Este reconhecimento provocou sentimentos de júbilo na região, particularmente nas populações envolvidas, e no país. Não é motivo para menos, pois os eventos em causa marcam ainda momentos importantes na vida das comunidades locais.
Com efeito, este evento insere-se na realização de festividades que abrangem um período de inverno, com incidência generalizada em torno do período do natal/dia de reis. estendendo-se ao Carnaval, e que ainda têm lugar em cerca de 30 localidades da parte nordeste da região de Bragança, e também para lá da fronteira portuguesa. Com origens pagãs em comunidades agro-silvo-pastoris, incorporaram posteriormente a componente religiosa católica com as festas em honra a Santo Estevão – jovem mártir da cristandade, sendo então designadas de Festas dos Rapazes ou de Santo Estevão.
É inegável o impacto para as comunidades envolvidas, pois, não obstante factores de modernidade que alteram o seu carácter tradicional, elas continuam a ter lugar e a mobilizar participantes, uma vez que dão resposta a necessidades do viver das comunidades e seus elementos. Daqui se destacam os factores de reafirmação de elementos de identidade e pertença, onde rituais de passagem propiciam protagonismo a jovens com aspirações ao estatuto de adulto. Outra característica associada a estes eventos são os excessos de comida, bebida, a violação e a alteração da norma e as catarses traduzidas na crítica social dos podres do ano, expressa publicamente e declamada em jeito de verso ou texto apropriado. No entanto, sublinha-se a ocorrência de particularidades de cada localidade, traduzidas, por exemplo, na corrida da rosca (prova atlética) e também a galhofa, que tem lugar em Grijó de Parada e Parada, e que consiste em luta corpo a corpo entre dois jovens – rituais ilustrados no filme pioneiro do designado cinema etnográfico, Festa, Trabalho e Pão em Grijó de Parada, de Manuel Costa e Silva.
Como já referido, a modernidade coloca várias questões que obrigam a uma ponderação, nomeadamente nas considerações sobre conceitos em torno de cultura. Com efeito, as novas realidades propiciam e estimulam a alteração dos contextos em que estes eventos se movem, desde logo o lugar e o tempo, traduzido, por exemplo, no facto de os Caretos de Podence – não sendo caso único – participarem em inúmeras iniciativas culturais, recreativas e até políticas, noutro lugar e noutro tempo para além do Carnaval em Podence. Também os protagonistas, outrora exclusivamente homens e do lugar, envolvem hoje novos agentes, incluindo mulheres.

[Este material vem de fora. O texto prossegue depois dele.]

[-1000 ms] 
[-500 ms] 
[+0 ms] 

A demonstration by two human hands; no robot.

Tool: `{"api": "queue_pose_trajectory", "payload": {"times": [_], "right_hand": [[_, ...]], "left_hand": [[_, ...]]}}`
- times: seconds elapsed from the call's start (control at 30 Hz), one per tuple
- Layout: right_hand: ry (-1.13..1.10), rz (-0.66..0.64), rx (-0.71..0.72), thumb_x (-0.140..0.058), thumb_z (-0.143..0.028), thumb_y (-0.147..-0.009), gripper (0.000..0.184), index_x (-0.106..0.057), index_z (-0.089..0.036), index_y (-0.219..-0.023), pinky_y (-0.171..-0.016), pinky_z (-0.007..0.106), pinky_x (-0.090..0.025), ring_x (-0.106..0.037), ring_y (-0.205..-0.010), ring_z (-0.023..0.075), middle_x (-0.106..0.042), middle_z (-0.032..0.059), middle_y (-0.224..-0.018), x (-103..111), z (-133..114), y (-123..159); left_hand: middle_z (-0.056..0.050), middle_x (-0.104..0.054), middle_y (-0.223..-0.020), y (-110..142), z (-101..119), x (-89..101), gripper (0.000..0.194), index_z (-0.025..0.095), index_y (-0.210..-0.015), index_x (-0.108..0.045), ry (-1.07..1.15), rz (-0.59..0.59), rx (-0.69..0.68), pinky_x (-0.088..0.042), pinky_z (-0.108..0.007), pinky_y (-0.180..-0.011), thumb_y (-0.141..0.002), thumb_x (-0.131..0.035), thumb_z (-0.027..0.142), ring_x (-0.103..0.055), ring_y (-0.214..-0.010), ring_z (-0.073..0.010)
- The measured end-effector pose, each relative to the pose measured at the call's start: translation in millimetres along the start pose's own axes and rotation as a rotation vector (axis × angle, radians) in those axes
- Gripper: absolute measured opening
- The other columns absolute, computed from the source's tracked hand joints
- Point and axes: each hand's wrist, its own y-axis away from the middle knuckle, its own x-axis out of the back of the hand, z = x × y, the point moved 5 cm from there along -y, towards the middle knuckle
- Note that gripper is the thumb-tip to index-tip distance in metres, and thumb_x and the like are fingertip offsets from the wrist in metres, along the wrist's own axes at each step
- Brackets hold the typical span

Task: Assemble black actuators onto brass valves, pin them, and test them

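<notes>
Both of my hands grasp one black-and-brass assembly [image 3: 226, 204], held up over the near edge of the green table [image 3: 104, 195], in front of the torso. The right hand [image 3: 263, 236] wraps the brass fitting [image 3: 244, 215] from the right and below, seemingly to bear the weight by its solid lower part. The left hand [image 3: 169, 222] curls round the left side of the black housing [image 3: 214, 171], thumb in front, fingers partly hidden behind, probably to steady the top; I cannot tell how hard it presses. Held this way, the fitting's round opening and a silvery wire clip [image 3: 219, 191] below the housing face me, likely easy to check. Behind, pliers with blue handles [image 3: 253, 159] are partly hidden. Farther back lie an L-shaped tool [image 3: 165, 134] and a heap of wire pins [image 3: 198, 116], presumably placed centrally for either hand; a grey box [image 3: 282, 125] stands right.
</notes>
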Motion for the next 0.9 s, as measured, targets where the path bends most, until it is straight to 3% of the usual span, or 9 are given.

Facto é que há uma transversalidade, quase unidade, que une estes vários ritos das festas de inverno. Assim, parece legítima a questão sobre a pertinência desta candidatura ser complementada com um consequente e lógico alargamento aos eventos e lugares em referência, uma vez que estes partilham a mesma génese, transportando também um carga simbólica importante e atuante, ainda nos dias de hoje. Não é por isso de estranhar que, neste momento, as outras populações directamente abrangidas, se questionem sobre a razão restrita desta candidatura e a consequente inevitável marginalização sócio-cultural que opera. Independentemente das especificidades em causa, ninguém consideraria razoável , a título de exemplo, que a consagração do Fado distinguisse o de Alfama em detrimento do da Mouraria, ou que a do Cante Alentejano especificasse o da Vidigueira, mas não o de Aljustrel.